We meet Ben at the beautiful marina of Porticello (province of Palermo), under a baking sun and opposite a calm sea. With some surprise we find that the teenager is with another seven friends who,
with a little shyness, we greet with handshakes and smiles.
Ahmed, a 17-year-old Senegalese man, tells us about being in Italy for six months, of not having a scrap of documents, and of not understanding what he is waiting for in order to begin his administrative pathway. He tells us how he needs documents, like everyone, because he wants to retrieve the hope he lost after four months in Libya, where he was beaten many times along with his friends, and where he spent three months sleeping with his shoes on, ready to run away from the torture squad who rounded people up every night in the hub near the beach where the migrants slept while waiting to leave for Europe. Ahmed remembers that they managed to eat only once a day, and of having seen countless young men and women lost along the road. “In the evening they would count us to see who have been taken and if there were new arrivals. Many returned the next day, but a great many I never saw again. I couldn’t stay in Libya, in that nightmare.” Ahmed is very small, and although he was declared to be 17 when he arrived at Palermo, he does not look it. He still has not been given the chance to change his date of birth, because the workers in the reception centre in which he is staying simply tell him “after, after. But after when?”, he continues.

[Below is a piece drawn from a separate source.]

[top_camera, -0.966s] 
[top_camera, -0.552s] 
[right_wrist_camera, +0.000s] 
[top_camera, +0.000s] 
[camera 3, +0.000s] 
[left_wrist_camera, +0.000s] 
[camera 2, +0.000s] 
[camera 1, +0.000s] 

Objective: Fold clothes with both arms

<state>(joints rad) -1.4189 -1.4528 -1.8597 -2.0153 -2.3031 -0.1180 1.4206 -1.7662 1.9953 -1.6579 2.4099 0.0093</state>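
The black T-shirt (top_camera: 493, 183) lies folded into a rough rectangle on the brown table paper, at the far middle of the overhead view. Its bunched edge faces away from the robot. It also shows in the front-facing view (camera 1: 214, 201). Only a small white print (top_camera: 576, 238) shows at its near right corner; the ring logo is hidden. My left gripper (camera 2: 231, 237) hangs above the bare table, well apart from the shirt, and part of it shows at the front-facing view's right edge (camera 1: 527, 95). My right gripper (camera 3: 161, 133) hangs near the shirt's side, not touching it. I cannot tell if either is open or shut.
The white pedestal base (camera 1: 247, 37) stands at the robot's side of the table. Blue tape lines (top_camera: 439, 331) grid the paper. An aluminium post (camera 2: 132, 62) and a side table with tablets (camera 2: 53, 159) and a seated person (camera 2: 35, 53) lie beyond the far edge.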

The managing body of the community for minors in which Ahmed and Ben are staying is the “Azzura nuova” social cooperative, which has taken on the role of a primary reception centre for minors since last year, after years of experience with people with disabilities.

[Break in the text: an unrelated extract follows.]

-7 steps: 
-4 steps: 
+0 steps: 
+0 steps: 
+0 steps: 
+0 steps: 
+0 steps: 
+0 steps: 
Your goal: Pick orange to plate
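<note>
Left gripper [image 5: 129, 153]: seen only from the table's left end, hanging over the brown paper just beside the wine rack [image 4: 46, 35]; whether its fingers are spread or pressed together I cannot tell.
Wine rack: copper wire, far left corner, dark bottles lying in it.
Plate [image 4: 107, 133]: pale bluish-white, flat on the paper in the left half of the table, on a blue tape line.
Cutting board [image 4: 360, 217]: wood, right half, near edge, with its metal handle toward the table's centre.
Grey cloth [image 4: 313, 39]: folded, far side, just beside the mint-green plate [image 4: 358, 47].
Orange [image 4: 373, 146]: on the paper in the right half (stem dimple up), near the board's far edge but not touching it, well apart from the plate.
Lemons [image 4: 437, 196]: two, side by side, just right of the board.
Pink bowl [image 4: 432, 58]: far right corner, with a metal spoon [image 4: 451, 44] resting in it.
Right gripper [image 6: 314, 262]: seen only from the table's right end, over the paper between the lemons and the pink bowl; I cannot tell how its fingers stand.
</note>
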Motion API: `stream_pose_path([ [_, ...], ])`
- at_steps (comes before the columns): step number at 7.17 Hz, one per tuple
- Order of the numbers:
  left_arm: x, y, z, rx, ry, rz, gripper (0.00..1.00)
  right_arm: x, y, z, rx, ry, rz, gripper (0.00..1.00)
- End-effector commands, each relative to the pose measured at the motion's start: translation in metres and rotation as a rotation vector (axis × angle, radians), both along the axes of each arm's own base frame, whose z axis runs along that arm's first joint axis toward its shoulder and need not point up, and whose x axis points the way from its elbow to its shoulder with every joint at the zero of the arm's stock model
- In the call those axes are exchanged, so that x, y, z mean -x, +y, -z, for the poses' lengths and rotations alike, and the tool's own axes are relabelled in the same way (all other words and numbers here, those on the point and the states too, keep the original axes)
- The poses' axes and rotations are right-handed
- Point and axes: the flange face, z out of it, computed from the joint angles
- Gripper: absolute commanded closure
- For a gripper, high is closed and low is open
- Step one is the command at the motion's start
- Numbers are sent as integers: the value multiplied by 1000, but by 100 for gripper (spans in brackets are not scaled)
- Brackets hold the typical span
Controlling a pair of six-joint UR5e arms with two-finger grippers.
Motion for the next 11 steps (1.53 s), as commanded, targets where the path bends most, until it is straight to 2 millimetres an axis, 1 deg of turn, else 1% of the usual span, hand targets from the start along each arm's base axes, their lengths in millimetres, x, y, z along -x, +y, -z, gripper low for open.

The cooperative was allowed to open its doors on 28 December 2015 to a large amount of young men, both in Porticello and in Petralia, without any accreditation from the Ministry of the Interior, thanks to the fact that on that fateful day the Palermo city council had no structures available to host the many minors arriving in the province. Via a questionable process, the cooperative was entrusted with 80 minors, who have been housed in the two complexes. As much as there are problems within the two emergency centres, these are principally to be attributed to lack of experience and the absence of specialists, as well as to an incompetency in managing the buildings’ logistics. This is the situation which immediately unfolded at Petralia, where the residents have held various protests, and in the end ran away. Notwithstanding that 11 of the 25 residents remained, the centre was closed, an action which also resulted from the absence of the resident’s stipends which, as some ex-workers have said, were in the end being paid out of their own pockets.
The survivors of this misadventure were then transferred to the cooperative’s second centre in Porticello. The moral of the story: the institutions have closed a centre due to irregularities, and have entrusted the 11 minors to the very same cooperative! Obviously the Palermo city council is responsible for this patently absurd situation which, while prepared for a respectful welcoming for new arrivals at the port, forgets those same people in the successive phases. But with minors (as has been denounced many times) the situation is more critical still, given that the places in the province have been exhausted and the only solution which has been used systematically is to ask Caritas to take on the weight of the emergency. Furthermore, once Caritas, the cooperatives and other bodies have made themselves available, they are then abandoned by the council, who have not delivered their subsidies to the centres for minors for more than nine months.
Yesterday the workers from the centres in the province of Palermo protested in front of the council offices, demanding that the funds be transferred regularly from the Ministry of the Interior. The centres asked for the payments to be monthly at the least, or else they will close the doors and leave 800 minors on the street.
Due to this situation, the Azzurra cooperative has very likely failed to provide due care, as the young men who we met told us, starting with the clothing situation, through to problems with hot water and drinking water, and ending with the often inedible food and the Italian lessons which comprise of only 4 hours a week. But that which annoys the young men the most, and which they cannot understand, is why they have never received legal information regarding their own situations, nor have they ever met their legal guardians.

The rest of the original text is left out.